Provided data:
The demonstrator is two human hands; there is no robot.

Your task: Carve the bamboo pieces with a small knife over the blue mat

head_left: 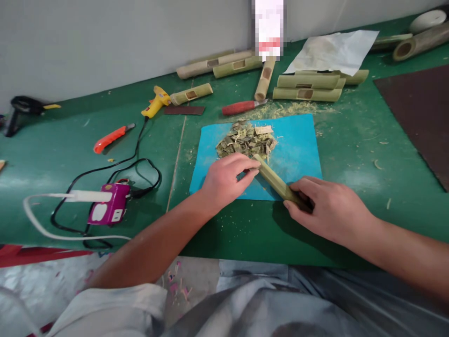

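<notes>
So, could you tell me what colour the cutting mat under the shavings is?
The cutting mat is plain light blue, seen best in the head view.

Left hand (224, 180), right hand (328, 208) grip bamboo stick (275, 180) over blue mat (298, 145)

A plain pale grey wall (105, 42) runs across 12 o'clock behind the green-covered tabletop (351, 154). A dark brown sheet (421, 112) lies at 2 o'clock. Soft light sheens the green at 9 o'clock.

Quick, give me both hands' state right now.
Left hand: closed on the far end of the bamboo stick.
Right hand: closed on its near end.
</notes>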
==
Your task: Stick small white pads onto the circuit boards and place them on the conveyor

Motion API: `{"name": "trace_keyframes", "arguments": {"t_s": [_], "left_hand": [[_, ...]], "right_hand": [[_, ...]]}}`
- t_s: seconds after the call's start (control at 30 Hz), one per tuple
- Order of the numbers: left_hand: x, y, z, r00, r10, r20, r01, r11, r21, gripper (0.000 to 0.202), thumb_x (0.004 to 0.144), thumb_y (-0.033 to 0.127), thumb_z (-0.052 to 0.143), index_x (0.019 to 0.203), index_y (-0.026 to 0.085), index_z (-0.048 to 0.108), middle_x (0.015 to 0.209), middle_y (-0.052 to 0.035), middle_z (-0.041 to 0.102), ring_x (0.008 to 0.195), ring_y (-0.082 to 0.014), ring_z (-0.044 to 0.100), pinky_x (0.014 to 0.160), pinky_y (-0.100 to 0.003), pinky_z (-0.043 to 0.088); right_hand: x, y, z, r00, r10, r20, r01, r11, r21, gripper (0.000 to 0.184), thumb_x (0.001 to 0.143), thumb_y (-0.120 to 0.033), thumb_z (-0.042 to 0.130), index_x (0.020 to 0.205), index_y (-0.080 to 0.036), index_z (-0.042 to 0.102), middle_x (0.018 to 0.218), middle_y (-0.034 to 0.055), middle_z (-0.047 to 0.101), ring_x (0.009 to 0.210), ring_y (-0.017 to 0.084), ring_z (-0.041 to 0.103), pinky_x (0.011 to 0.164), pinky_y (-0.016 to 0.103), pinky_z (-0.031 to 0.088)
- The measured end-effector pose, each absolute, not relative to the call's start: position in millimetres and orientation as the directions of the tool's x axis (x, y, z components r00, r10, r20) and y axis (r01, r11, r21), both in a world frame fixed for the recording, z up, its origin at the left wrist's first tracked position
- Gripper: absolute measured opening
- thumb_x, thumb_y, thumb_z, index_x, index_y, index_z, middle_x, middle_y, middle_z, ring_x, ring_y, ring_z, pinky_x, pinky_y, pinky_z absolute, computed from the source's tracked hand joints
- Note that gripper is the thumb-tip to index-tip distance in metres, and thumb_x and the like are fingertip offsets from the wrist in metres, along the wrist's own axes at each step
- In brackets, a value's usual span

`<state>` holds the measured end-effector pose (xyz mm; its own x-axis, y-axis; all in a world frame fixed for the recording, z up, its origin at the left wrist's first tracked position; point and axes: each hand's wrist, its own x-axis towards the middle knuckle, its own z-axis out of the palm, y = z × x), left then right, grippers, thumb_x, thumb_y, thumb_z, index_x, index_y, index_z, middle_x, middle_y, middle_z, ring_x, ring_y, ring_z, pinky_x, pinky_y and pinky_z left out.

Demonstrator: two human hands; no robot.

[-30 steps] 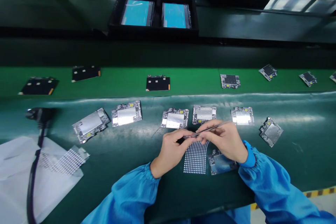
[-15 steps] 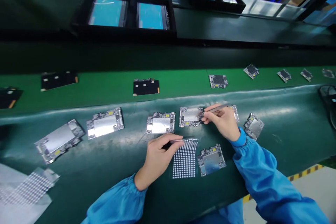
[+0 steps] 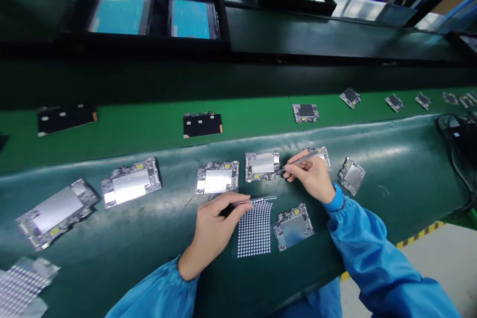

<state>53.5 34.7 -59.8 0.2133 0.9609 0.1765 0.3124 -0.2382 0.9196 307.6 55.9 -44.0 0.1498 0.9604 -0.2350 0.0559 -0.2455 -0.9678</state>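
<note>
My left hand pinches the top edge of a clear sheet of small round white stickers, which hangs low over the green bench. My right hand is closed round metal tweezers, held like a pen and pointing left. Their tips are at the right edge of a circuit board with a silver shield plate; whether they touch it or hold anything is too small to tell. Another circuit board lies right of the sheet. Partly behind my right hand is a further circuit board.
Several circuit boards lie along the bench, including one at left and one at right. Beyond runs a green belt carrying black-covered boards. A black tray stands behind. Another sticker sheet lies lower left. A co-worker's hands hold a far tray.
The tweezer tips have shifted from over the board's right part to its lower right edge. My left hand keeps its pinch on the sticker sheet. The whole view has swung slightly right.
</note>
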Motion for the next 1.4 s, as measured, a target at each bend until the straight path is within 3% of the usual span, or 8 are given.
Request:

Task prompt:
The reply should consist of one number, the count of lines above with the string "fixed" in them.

Response:
2